#### Collected data:
══════════════════════════════

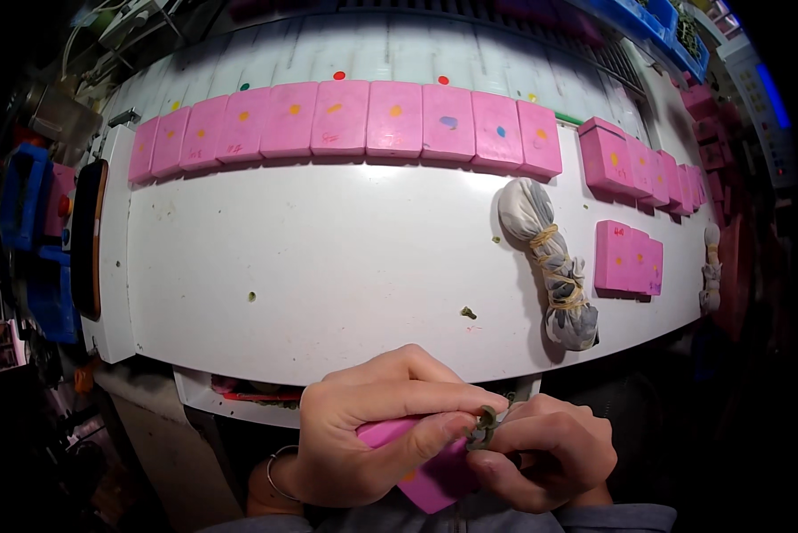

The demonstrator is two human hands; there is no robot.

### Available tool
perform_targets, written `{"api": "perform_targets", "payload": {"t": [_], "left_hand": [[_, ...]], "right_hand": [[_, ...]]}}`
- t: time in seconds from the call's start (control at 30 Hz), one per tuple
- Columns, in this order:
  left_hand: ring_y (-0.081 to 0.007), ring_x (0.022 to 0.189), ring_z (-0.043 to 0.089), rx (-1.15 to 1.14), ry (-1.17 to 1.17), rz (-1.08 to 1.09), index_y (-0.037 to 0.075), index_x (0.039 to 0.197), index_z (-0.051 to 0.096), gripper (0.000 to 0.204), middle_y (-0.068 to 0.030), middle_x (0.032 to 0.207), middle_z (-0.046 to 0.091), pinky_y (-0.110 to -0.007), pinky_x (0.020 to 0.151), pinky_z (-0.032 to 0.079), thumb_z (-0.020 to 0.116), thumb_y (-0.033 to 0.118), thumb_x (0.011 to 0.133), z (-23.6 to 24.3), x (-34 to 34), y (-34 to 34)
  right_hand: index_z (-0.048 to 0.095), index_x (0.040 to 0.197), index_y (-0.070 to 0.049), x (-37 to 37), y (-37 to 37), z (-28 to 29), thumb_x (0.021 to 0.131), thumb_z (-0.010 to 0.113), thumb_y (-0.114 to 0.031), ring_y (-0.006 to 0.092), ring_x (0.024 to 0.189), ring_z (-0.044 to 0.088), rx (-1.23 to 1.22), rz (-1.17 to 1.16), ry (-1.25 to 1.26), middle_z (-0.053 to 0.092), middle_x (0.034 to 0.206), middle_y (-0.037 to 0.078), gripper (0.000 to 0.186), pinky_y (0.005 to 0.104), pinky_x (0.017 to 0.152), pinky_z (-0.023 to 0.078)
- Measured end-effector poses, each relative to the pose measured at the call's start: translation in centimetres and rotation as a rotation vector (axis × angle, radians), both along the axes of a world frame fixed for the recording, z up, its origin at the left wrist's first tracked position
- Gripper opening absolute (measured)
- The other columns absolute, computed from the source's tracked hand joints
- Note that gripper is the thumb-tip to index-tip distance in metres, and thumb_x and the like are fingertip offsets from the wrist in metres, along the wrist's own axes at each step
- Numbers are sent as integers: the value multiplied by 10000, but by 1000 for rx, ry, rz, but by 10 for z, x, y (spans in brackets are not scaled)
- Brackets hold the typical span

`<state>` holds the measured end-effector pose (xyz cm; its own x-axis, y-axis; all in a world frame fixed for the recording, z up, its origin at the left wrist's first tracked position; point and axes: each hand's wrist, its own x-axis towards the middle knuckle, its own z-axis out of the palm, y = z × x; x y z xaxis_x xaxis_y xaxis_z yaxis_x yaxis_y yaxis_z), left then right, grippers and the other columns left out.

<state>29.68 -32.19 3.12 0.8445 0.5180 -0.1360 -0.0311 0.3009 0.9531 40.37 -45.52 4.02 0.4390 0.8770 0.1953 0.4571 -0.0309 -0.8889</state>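
Note:
Close to my body, below the table's front edge, both hands meet over a pink block [436,481] with an orange mark. My left hand [353,433] is closed round this rubber-looking block, its thumb and forefinger reaching to a small curled green piece [482,428]. From the other side, the bent fingers of my right hand [551,446] pinch at the same green piece. Its exact shape is partly covered by fingertips, and much of the block lies behind my left hand.
A row of similar pink blocks [338,120] spans the back of the white table [328,240]. More pink blocks [625,258] stand at right, near a tied cloth bundle [554,266]. Green scraps [468,313] dot the surface. An open drawer [199,400] sits below the front edge.

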Motion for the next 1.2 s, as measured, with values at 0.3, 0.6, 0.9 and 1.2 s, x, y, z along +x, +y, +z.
{"api": "perform_targets", "payload": {"t": [0.3, 0.6, 0.9, 1.2], "left_hand": [[-154, 660, 580, 20, 15, 6, -62, 822, 678, 136, -125, 765, 605, -235, 597, 467, 614, 57, 807, 0, 1, 0], [-130, 790, 558, -389, -122, 150, -79, 1090, 568, 432, -98, 902, 587, -236, 720, 463, 445, 314, 959, -23, -1, 5], [-223, 744, 563, -629, -129, 300, -53, 1158, 472, 818, -98, 848, 551, -350, 681, 503, 158, 651, 887, -34, 13, 9], [-241, 828, 595, -631, -169, 164, -14, 1335, 338, 897, -172, 943, 608, -332, 745, 492, 135, 713, 849, -26, 16, 21]], "right_hand": [[576, 755, -29, 0, 2, -1, 679, 755, -34, 104, 464, 545, -14, 8, 26, 588, 583, 62, 195, 208, 403, 388], [574, 677, -37, 46, 55, 32, 748, 721, -90, 154, 436, 512, -79, 48, -69, 512, 521, 64, 172, 255, 445, 418], [590, 664, 25, 128, 222, 77, 881, 548, -200, 199, 491, 554, 377, -100, -188, 564, 560, 135, 315, 319, 502, 423], [586, 1002, -35, 37, 75, 1, 799, 660, -189, 267, 779, 577, 178, 388, -399, 597, 942, 95, 265, 346, 677, 485]]}}
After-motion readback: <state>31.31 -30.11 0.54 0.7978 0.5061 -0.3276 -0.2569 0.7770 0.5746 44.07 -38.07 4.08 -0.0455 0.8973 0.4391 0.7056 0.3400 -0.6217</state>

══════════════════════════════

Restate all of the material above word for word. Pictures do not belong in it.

The demonstrator is two human hands; there is no robot.

### Available tool
perform_targets, written `{"api": "perform_targets", "payload": {"t": [_], "left_hand": [[_, ...]], "right_hand": [[_, ...]]}}`
- t: time in seconds from the call's start (control at 30 Hz), one per tuple
- Columns, in this order:
  left_hand: ring_y (-0.081 to 0.007), ring_x (0.022 to 0.189), ring_z (-0.043 to 0.089), rx (-1.15 to 1.14), ry (-1.17 to 1.17), rz (-1.08 to 1.09), index_y (-0.037 to 0.075), index_x (0.039 to 0.197), index_z (-0.051 to 0.096), gripper (0.000 to 0.204), middle_y (-0.068 to 0.030), middle_x (0.032 to 0.207), middle_z (-0.046 to 0.091), pinky_y (-0.110 to -0.007), pinky_x (0.020 to 0.151), pinky_z (-0.032 to 0.079), thumb_z (-0.020 to 0.116), thumb_y (-0.033 to 0.118), thumb_x (0.011 to 0.133), z (-23.6 to 24.3), x (-34 to 34), y (-34 to 34)
  right_hand: index_z (-0.048 to 0.095), index_x (0.040 to 0.197), index_y (-0.070 to 0.049), x (-37 to 37), y (-37 to 37), z (-28 to 29), thumb_x (0.021 to 0.131), thumb_z (-0.010 to 0.113), thumb_y (-0.114 to 0.031), ring_y (-0.006 to 0.092), ring_x (0.024 to 0.189), ring_z (-0.044 to 0.088), rx (-1.23 to 1.22), rz (-1.17 to 1.16), ry (-1.25 to 1.26), middle_z (-0.053 to 0.092), middle_x (0.034 to 0.206), middle_y (-0.037 to 0.078), gripper (0.000 to 0.186), pinky_y (0.005 to 0.104), pinky_x (0.017 to 0.152), pinky_z (-0.023 to 0.078)
- Measured end-effector poses, each relative to the pose measured at the call's start: translation in centimetres and rotation as a rotation vector (axis × angle, radians), both along the axes of a world frame fixed for the recording, z up, its origin at the left wrist's first tracked position
- Gripper opening absolute (measured)
- The other columns absolute, computed from the source's tracked hand joints
- Note that gripper is the thumb-tip to index-tip distance in metres, and thumb_x and the like are fingertip offsets from the wrist in metres, along the wrist's own axes at each step
- Numbers are sent as integers: the value multiplied by 10000, but by 1000 for rx, ry, rz, but by 10 for z, x, y (spans in brackets are not scaled)
- Brackets hold the typical span

`<state>` holds the measured end-effector pose (xyz cm; its own x-axis, y-axis; all in a world frame fixed for the recording, z up, its origin at the left wrist's first tracked position; point and axes: each hand's wrist, its own x-axis towards the middle knuckle, its own z-axis out of the palm, y = z × x; x y z xaxis_x xaxis_y xaxis_z yaxis_x yaxis_y yaxis_z), left then right, grippers and the other columns left out.

<state>29.68 -32.19 3.12 0.8445 0.5180 -0.1360 -0.0311 0.3009 0.9531 40.37 -45.52 4.02 0.4390 0.8770 0.1953 0.4571 -0.0309 -0.8889</state>
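Note:
Close to my body, below the table's front edge, both hands meet over a pink block [436,481] with an orange mark. My left hand [353,433] is closed round this rubber-looking block, its thumb and forefinger reaching to a small curled green piece [482,428]. From the other side, the bent fingers of my right hand [551,446] pinch at the same green piece. Its exact shape is partly covered by fingertips, and much of the block lies behind my left hand.
A row of similar pink blocks [338,120] spans the back of the white table [328,240]. More pink blocks [625,258] stand at right, near a tied cloth bundle [554,266]. Green scraps [468,313] dot the surface. An open drawer [199,400] sits below the front edge.
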
Motion for the next 1.2 s, as measured, with values at 0.3, 0.6, 0.9 and 1.2 s, x, y, z along +x, +y, +z.
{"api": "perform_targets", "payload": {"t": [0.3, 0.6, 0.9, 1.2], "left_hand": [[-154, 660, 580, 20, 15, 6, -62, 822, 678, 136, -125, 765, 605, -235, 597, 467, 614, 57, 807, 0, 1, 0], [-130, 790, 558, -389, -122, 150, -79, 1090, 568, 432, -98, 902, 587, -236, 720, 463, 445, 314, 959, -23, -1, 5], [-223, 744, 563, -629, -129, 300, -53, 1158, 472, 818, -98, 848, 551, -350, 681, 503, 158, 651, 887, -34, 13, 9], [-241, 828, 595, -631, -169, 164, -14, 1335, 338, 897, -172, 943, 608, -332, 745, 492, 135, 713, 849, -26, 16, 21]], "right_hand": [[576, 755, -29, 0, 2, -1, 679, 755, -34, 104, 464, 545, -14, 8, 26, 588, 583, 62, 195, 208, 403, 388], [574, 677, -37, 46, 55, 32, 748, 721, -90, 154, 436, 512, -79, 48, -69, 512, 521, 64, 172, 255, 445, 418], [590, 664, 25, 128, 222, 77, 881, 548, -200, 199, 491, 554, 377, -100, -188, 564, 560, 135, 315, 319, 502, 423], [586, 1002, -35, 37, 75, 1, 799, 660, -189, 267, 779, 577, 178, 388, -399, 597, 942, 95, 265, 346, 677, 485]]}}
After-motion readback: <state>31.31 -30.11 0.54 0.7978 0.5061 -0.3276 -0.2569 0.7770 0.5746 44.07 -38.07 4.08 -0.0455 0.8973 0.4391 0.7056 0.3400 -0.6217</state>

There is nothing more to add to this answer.